# TASK
This exercise calls for an exact copy of the listing, with no pictures kept.

# COLLECTED MATERIAL
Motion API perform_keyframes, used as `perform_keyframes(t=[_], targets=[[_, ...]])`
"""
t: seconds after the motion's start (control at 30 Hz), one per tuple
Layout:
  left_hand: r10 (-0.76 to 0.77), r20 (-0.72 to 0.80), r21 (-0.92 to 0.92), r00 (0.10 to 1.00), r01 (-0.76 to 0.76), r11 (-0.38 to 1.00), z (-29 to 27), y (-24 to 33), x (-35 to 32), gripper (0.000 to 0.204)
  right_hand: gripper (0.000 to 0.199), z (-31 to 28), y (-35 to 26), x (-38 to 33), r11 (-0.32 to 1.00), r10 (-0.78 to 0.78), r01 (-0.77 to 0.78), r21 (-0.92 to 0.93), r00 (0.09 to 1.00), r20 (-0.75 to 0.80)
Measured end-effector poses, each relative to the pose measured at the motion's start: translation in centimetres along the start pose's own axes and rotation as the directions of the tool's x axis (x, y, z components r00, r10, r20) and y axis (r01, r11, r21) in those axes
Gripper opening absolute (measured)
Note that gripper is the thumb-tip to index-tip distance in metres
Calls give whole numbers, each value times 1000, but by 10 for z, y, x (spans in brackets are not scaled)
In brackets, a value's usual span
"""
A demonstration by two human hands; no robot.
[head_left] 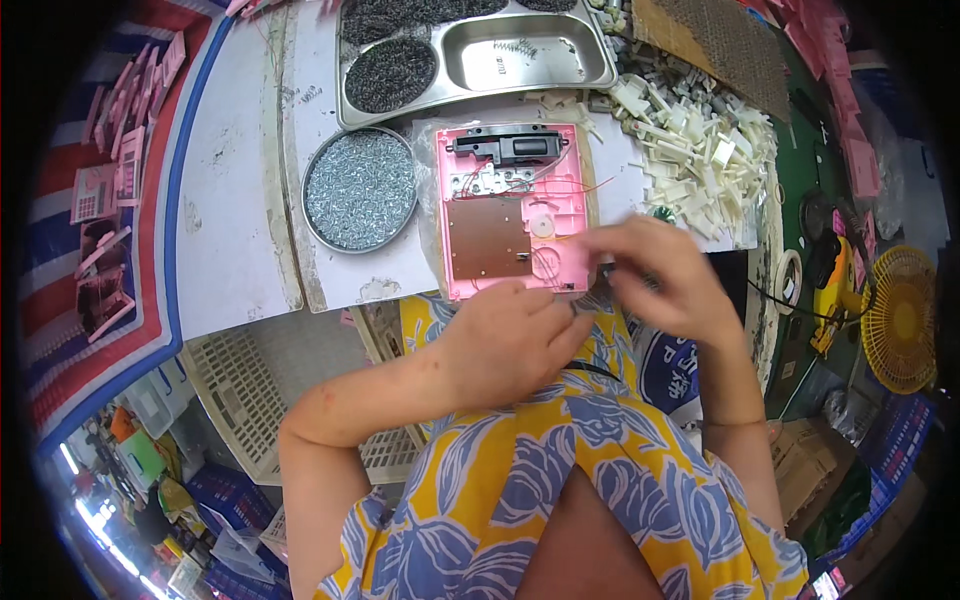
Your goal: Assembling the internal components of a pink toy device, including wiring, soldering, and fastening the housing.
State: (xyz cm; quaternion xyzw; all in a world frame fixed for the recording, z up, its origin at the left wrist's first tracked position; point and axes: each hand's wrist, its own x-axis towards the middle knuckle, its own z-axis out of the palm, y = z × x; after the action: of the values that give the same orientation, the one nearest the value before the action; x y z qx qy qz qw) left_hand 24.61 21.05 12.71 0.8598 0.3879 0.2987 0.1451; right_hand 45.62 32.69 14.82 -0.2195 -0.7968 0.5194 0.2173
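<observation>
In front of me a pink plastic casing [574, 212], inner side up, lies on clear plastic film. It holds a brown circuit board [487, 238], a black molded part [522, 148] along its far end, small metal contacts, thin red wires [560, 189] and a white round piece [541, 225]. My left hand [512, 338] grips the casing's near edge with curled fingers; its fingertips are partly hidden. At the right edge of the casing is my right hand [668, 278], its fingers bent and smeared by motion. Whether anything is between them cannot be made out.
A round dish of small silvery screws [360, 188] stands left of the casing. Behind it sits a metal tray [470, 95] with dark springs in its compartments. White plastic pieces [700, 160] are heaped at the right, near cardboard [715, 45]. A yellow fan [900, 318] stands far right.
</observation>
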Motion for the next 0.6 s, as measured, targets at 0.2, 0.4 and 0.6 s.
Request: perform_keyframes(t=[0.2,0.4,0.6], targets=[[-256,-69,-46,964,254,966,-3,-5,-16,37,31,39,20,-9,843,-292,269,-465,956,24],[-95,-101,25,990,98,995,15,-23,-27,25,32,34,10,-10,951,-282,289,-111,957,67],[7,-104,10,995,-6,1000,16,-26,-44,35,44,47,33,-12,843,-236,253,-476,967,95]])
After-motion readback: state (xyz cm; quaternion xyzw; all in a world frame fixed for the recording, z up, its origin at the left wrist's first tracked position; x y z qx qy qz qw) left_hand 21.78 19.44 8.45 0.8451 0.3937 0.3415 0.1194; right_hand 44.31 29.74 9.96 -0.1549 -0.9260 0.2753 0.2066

# SOLUTION FOR THIS EXERCISE
Motion API perform_keyframes, used as `perform_keyframes(t=[_], targets=[[_, ...]])`
"""
t: seconds after the motion's start (control at 30 Hz), one per tuple
Layout:
  left_hand: r10 (-0.76 to 0.77), r20 (-0.72 to 0.80), r21 (-0.92 to 0.92), r00 (0.10 to 1.00), r01 (-0.76 to 0.76), r11 (-0.38 to 1.00), z (-29 to 27), y (-24 to 33), x (-35 to 32), gripper (0.000 to 0.204)
  right_hand: gripper (0.000 to 0.199), z (-31 to 28), y (-35 to 26), x (-38 to 33), r11 (-0.32 to 1.00), r10 (-0.78 to 0.78), r01 (-0.77 to 0.78), r21 (-0.92 to 0.93), r00 (0.09 to 1.00), r20 (-0.75 to 0.80)
Measured end-effector poses, each relative to the pose measured at the motion's start: translation in centimetres along the start pose's own axes and rotation as the directions of the tool's x axis (x, y, z components r00, r10, r20) and y axis (r01, r11, r21) in those axes
Gripper opening absolute (measured)
Note that gripper is the thumb-tip to index-tip distance in metres
Calls give whole numbers, each value times 1000, but by 10 for z, y, x (spans in brackets are not scaled)
In brackets, a value's usual span
"""
A demonstration by two human hands; no robot.
[head_left] 
Your goal: Assembling the internal components of a pink toy device, including wiring, soldering, and fastening the housing.
State: (xyz cm; quaternion xyzw; all in a world frame fixed for the recording, z up, its origin at the left wrist's first tracked position; point and axes: each hand's wrist, its own x-axis towards the middle knuckle, its own z-axis out of the palm, y = z × x; after the action: of the values that give the same orientation, the one nearest the value before the action; x y z qx qy qz qw) left_hand 24.61 21.05 12.71 0.8598 0.3879 0.2987 0.1451; right_hand 45.62 32.69 14.82 -0.2195 -0.7968 0.5194 0.2173
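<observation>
In front of me a pink plastic casing [574, 212], inner side up, lies on clear plastic film. It holds a brown circuit board [487, 238], a black molded part [522, 148] along its far end, small metal contacts, thin red wires [560, 189] and a white round piece [541, 225]. My left hand [512, 338] grips the casing's near edge with curled fingers; its fingertips are partly hidden. At the right edge of the casing is my right hand [668, 278], its fingers bent and smeared by motion. Whether anything is between them cannot be made out.
A round dish of small silvery screws [360, 188] stands left of the casing. Behind it sits a metal tray [470, 95] with dark springs in its compartments. White plastic pieces [700, 160] are heaped at the right, near cardboard [715, 45]. A yellow fan [900, 318] stands far right.
</observation>
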Motion for the next 0.6 s, as measured, targets at 0.2, 0.4 and 0.6 s.
Request: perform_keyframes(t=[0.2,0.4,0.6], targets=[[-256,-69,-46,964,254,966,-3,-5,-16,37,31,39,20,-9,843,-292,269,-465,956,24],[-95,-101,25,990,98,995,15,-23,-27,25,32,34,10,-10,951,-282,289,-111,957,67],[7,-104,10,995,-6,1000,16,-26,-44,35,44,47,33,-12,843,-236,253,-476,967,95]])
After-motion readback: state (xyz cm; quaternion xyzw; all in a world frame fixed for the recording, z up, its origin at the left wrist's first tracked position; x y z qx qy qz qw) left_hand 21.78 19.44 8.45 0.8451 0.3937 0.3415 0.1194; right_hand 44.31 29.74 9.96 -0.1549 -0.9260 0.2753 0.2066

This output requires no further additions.